[What you need to do] Aim for an exact copy of the listing, without any images.

[Information provided]
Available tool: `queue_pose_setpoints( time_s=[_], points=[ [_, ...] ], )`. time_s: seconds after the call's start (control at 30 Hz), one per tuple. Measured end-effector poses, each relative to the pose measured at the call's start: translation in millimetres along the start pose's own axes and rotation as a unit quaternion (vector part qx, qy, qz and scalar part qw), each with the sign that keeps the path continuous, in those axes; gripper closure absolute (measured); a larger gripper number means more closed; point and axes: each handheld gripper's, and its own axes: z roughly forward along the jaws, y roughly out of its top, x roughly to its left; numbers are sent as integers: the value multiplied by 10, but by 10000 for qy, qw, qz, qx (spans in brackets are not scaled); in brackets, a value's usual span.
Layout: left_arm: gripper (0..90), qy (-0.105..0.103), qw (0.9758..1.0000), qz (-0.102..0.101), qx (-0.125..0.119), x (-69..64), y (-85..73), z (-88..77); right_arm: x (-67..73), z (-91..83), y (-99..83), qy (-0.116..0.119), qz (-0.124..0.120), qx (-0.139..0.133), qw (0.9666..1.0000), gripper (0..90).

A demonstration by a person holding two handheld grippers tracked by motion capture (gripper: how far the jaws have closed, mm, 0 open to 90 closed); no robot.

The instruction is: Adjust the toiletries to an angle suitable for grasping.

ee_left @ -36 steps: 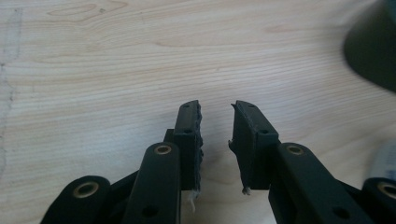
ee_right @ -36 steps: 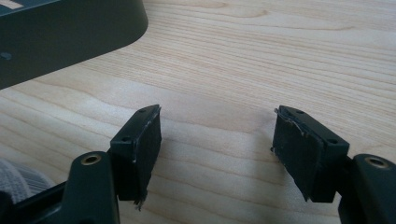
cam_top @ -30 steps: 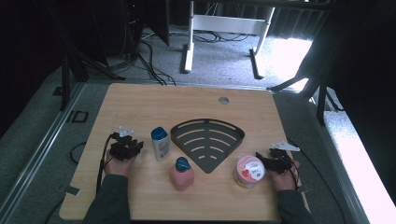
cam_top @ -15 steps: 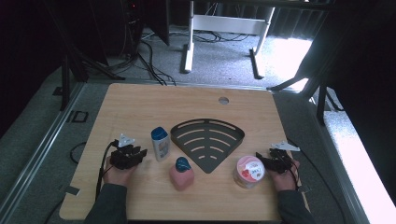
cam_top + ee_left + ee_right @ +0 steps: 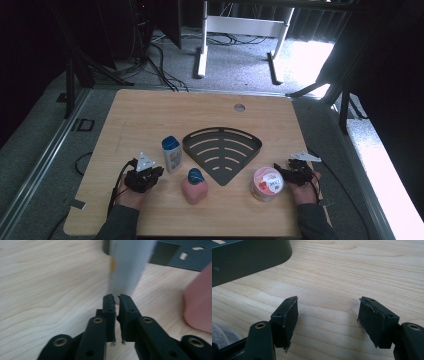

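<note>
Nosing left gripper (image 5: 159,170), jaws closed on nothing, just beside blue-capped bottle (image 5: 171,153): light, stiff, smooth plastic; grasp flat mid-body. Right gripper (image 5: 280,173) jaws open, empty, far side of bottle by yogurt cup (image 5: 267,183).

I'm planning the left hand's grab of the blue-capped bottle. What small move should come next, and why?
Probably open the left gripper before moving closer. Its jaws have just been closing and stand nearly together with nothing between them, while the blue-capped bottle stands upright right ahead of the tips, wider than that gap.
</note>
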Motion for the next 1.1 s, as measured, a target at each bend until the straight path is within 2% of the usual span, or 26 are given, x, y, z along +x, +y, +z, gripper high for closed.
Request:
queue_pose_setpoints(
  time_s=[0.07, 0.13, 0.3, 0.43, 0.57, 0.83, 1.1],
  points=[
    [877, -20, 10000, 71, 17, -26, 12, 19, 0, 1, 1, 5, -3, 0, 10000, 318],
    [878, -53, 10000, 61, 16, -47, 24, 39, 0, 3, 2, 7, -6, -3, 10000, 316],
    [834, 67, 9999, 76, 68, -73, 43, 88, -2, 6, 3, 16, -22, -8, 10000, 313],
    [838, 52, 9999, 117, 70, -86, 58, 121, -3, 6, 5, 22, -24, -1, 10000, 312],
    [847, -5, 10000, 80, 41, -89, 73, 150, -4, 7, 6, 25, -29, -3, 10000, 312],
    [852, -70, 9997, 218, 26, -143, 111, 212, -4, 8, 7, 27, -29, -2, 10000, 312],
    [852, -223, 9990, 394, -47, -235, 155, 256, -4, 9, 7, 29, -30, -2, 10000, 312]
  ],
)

[Result below]
Available tool: `queue_pose_setpoints( time_s=[_], points=[ [_, ...] ], )`. time_s: seconds after the call's start (control at 30 Hz), one per tuple. Measured end-effector poses, each relative to the pose measured at the call's start: translation in millimetres along the start pose's own axes and rotation as a unit quaternion (vector part qx, qy, qz and scalar part qw), each with the sign that keeps the path continuous, in those axes; gripper closure absolute (measured); a larger gripper number means more closed; point and axes: each handheld gripper's, and its own axes: z roughly forward along the jaws, y roughly out of its top, x roughly to its left; numbers are sent as integers: the value multiplied by 10, but by 10000 for qy, qw, qz, qx (spans in brackets are not scaled); in brackets, a value's usual span.
Layout: left_arm: gripper (0..90), qy (-0.105..0.103), qw (0.9758..1.0000), qz (-0.102..0.101), qx (-0.125..0.119), x (-69..64), y (-85..73), z (-88..77); right_arm: x (-67..73), z (-91..83), y (-99..83), qy (-0.116..0.119), qz (-0.124..0.120), qx (-0.139..0.133), qw (0.9666..1.0000), gripper (0..90).

A demonstration by a person holding two handheld grippers tracked by motion capture (gripper: how far the jaws have closed, mm, 0 open to 90 closed); no robot.

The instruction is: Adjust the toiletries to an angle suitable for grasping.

ee_left @ -36 steps: 
ee_right @ -36 steps: 
cam_top @ -30 steps: 
cam_top @ -15 steps: 
cam_top + ee_left + ee_right @ +0 steps: 

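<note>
Nosing left gripper (image 5: 159,170), jaws closed on nothing, just beside blue-capped bottle (image 5: 171,153): light, stiff, smooth plastic; grasp flat mid-body. Right gripper (image 5: 280,173) jaws open, empty, far side of bottle by yogurt cup (image 5: 267,183).

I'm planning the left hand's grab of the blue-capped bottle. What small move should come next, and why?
Probably open the left gripper before moving closer. Its jaws have just been closing and stand nearly together with nothing between them, while the blue-capped bottle stands upright right ahead of the tips, wider than that gap.
</note>
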Motion for the next 1.1 s, as measured, a target at each bend until the straight path is within 2% of the usual span, or 26 are given, x, y, z along +x, +y, +z, gripper high for closed.
Request:
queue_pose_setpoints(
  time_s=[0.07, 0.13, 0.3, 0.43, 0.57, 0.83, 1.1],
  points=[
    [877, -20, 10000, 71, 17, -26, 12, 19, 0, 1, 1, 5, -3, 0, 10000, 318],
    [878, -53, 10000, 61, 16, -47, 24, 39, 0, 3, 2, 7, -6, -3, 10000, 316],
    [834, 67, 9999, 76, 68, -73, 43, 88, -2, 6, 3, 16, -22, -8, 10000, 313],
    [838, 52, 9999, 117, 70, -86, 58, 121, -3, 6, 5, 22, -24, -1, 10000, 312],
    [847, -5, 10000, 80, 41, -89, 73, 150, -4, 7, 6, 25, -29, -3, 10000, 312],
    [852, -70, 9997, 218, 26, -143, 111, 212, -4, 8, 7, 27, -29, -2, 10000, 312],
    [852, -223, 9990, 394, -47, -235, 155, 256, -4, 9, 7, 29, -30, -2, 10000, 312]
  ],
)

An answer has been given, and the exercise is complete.